The wall cuts off Palestinians from their work places, schools and social services

Additional Reporting By Suleiman Besharat, IOL Correspondent

GAZA CITY, March 20 (IslamOnline.net & News Agencies) – Palestinians have started returning in groves to their native old town Al-Quds (occupied Jerusalem), leaving behind their homes in nearby towns to avert Israeli bids to obliterate the city’s identity by its Wes Bank separation wall, now under construction.

“The return helps protect the identity of Al-Quds,” the dean of the law faculty in Al-Quds University, professor Moussa Al-Doweik, told IslamOnline.net Friday, March 19.

“They fear that they would not be allowed into the city in the future,” after the completion of the 700km-long wall, he added.

He said the returnees will redress the “demographic imbalance” as one of the repercussions of the wall “which is part of Israeli plots to trigger a Palestinian exodus by demolishing houses and denying the Palestinians their right to own property”.

Bashir Abd Rabah, 49, said he left his home in the village of Al-Aziriya for Al-Quds.

“I spent all my savings and got loans from Israeli banks to buy a house in Al-Quds,” he said.

“I left my house in Al-Airiya to help protect the identity of Al-Quds. I moved with my five-member family to Al-Thawri district in a tiny apartment because I can’t afford the rent of a big one.”

Al-Quds center for research Friday put at 300 the number of aboriginal Palestinians who return to the old town on a weekly basis.

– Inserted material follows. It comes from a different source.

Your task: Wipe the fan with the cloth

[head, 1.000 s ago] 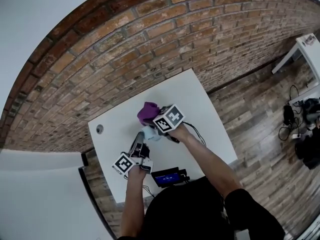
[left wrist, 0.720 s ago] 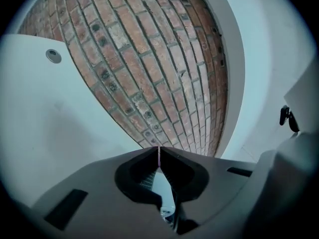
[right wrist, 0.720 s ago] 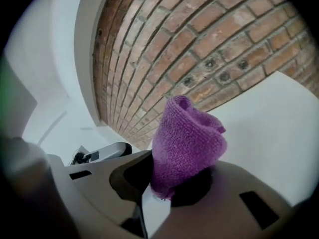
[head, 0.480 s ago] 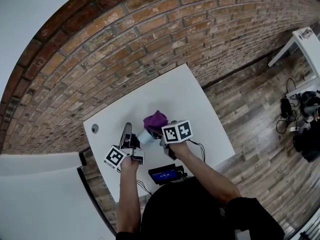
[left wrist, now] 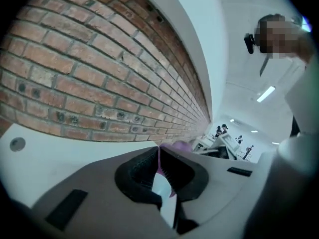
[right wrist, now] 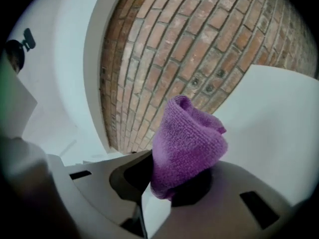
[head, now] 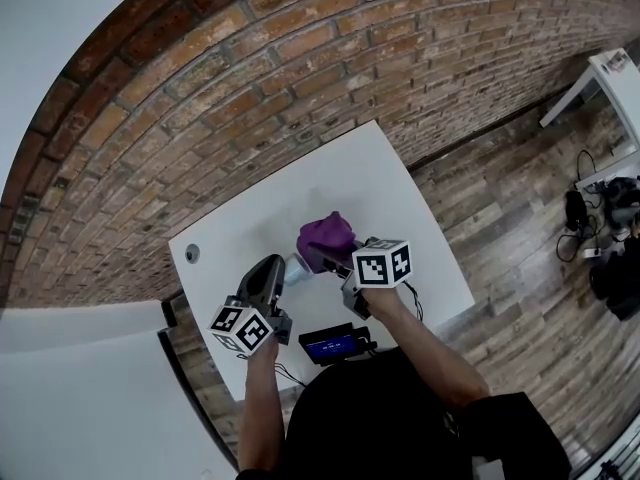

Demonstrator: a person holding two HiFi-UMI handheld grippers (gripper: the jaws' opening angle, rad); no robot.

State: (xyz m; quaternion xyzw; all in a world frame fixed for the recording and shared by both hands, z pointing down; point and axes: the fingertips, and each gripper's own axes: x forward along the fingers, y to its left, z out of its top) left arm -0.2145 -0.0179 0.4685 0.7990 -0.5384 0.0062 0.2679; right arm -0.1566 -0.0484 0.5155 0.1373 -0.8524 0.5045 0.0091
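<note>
Wiping stage: right gripper clenched on purple cloth, left gripper pinched shut beside fan mid-frame; next, presumably cloth onto fan.

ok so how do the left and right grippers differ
The right gripper is shut on the purple cloth; the left gripper's jaws meet with no bundle between them. In the head view the right gripper sits farther up the white table than the left. Both are shut.

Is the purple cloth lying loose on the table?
No, in the right gripper view the cloth is clamped between the jaws of the right gripper.
</note>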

Reports said that some 210,000 Palestinians living in the area between the separation wall and Israel would be cut off from social services, schools and places of work.

If Israeli authorities withdrew permanent residences from the Palestinians of Al-Quds, they would lose their right to live in the city once and for all.

Difficulties

But the natives are facing a host of obstacles, which make life difficult for them.

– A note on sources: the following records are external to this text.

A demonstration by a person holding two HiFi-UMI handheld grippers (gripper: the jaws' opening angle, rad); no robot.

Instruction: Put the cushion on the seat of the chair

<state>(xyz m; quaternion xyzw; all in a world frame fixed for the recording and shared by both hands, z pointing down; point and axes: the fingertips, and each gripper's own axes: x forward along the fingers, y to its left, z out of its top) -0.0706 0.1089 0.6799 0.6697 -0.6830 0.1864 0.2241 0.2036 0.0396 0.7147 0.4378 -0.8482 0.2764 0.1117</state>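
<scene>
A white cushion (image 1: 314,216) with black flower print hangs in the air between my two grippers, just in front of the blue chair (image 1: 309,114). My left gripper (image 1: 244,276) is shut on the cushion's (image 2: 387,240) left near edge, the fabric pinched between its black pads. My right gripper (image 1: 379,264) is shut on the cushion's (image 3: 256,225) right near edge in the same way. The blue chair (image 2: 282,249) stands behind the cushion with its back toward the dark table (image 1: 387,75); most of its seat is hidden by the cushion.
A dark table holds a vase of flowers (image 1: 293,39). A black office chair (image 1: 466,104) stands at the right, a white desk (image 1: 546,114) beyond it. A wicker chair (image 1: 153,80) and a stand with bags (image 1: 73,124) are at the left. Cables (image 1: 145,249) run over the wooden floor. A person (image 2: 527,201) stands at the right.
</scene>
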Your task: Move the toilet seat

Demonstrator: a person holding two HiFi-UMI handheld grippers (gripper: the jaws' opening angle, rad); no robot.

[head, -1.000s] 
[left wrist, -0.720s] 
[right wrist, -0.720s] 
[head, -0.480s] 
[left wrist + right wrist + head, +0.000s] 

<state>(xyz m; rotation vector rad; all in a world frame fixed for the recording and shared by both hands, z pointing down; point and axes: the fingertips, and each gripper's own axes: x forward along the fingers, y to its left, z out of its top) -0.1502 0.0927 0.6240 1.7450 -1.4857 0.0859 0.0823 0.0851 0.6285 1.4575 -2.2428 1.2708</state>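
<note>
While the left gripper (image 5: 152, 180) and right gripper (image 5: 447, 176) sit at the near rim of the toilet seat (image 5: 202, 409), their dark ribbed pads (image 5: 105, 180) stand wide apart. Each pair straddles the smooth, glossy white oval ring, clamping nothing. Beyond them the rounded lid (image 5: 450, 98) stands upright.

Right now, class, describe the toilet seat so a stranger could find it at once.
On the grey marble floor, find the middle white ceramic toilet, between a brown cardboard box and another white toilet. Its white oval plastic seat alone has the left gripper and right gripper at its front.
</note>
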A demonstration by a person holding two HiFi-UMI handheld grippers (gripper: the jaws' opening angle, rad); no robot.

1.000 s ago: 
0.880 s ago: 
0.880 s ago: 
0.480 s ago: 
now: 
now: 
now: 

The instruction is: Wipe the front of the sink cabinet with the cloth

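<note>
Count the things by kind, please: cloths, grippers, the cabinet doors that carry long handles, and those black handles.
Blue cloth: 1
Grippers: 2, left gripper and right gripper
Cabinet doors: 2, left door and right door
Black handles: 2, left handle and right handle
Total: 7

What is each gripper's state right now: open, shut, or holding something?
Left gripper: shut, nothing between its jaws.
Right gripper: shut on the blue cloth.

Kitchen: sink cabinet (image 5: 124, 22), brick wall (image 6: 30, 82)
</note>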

Sky-rocketing apartment prices are high on the list with the rent of a two-room flat running at between 500 and $700.

Owning an unequipped and unauthorized apartment, yet, is something of an extravagance when one speaks about $120,000 for a meager 120 square meters.

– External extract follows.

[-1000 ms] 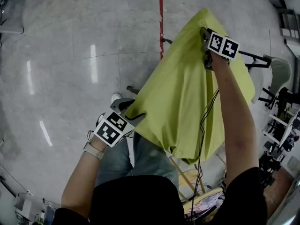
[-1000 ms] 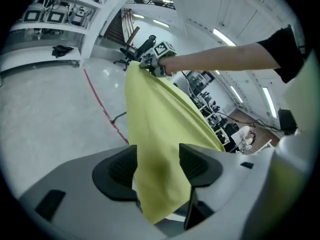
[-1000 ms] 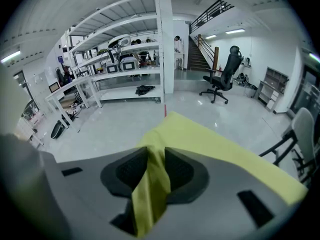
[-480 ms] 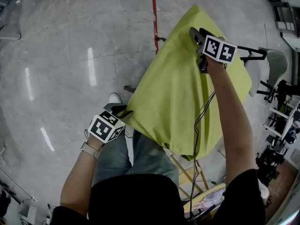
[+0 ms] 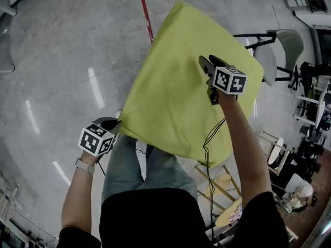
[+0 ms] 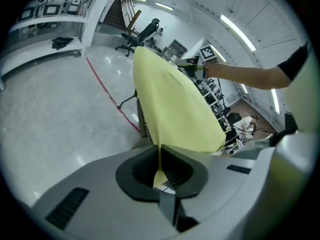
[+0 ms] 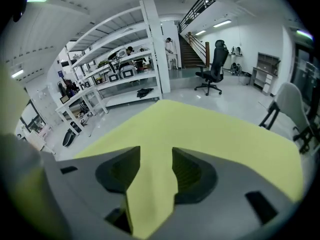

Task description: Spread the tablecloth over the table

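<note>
The person stands with both arms held out in front. The left arm [image 5: 75,200] is bent and kept low at the side, with the left gripper [image 5: 115,123] angled downward. Its jaws have just been closing and pinch an edge of the tablecloth [image 5: 170,87] tight between them. The right arm [image 5: 243,143] reaches out straighter and farther, and the right gripper [image 5: 209,64] also tilts downward. Its jaws have just been opening and stand apart, with the tablecloth showing in the gap and the pads not pressing it.
</note>
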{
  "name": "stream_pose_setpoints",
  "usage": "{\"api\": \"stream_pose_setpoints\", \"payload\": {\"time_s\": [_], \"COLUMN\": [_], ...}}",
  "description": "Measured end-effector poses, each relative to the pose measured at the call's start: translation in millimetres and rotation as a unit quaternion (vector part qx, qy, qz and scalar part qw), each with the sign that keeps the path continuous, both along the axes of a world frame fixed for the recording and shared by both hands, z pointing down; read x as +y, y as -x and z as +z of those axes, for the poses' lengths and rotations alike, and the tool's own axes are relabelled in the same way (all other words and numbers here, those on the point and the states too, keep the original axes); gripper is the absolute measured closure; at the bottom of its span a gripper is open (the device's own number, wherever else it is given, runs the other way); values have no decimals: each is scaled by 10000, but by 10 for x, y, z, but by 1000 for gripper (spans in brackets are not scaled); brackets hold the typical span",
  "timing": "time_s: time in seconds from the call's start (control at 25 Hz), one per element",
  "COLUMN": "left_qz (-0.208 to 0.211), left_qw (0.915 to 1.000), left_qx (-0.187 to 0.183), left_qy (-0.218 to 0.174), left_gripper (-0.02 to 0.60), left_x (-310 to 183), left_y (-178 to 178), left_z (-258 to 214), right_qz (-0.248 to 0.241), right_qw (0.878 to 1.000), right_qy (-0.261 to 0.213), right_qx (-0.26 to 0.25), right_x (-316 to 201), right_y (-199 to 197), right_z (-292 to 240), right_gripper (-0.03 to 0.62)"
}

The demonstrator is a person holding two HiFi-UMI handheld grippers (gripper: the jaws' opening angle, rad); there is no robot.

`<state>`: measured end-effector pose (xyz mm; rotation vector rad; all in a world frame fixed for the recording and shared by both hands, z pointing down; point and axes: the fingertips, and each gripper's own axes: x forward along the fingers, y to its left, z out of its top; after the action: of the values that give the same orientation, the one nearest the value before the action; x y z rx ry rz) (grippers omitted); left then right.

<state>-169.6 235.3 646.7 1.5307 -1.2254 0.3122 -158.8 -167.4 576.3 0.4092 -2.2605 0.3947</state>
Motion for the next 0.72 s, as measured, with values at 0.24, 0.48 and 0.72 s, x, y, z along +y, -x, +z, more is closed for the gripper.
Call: {"api": "stream_pose_setpoints", "payload": {"time_s": [0.24, 0.48, 0.72], "left_qz": [375, 484, 318], "left_qw": [9983, 9963, 9921], "left_qx": [-428, -653, -1041], "left_qy": [108, 274, 619], "left_gripper": [565, 565, 565], "left_x": [40, 115, 298], "left_y": [61, 217, 627], "left_z": [-28, 10, 82], "right_qz": [539, 1197, 1845], "right_qw": [9982, 9919, 9813], "right_qy": [97, 184, 185], "right_qx": [230, 375, 516], "right_x": [57, 175, 219], "right_y": [-1037, -2054, -2937], "right_z": [-14, -1, -10], "right_gripper": [404, 404, 404]}}
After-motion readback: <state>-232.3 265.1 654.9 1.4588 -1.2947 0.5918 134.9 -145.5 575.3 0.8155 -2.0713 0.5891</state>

“The mind-boggling housing prices is a direct result of a %60 decrease in the prices of houses in near by villages outside the wall’s route,” Jamal Al-Natcha, an apartment broker, told Agence France-Presse (AFP).

“What makes matters worse is the shortage of apartment blocks in Al-Quds, since Israel over the past years annexed most of the city and constructed a pelt of settlements for Jews,” he added.

“Add to that, the disproportionate percentage between the increasing number of Palestinian natives of Al-Quds and the construction licenses issued by Israeli authorities due to the unfair Israeli laws.”

According to Palestinian statistics, Israel demolished earlier last year some 35 houses to force the Palestinians flee their native city compared to 41 houses in 2002.

Israel began work on a 42-kilometer (25-mile) section of its controversial separation wall last February, prompting daily Palestinian protests and clashes with occupation soldiers.

The Palestinians argue the wall is intended to entrench the Israeli occupation of the West Bank and preset the boundaries of a future Palestinian state.

Condemning the wall, a U.N. report said it would lead to severe humanitarian consequences for more than 680,000 Palestinians.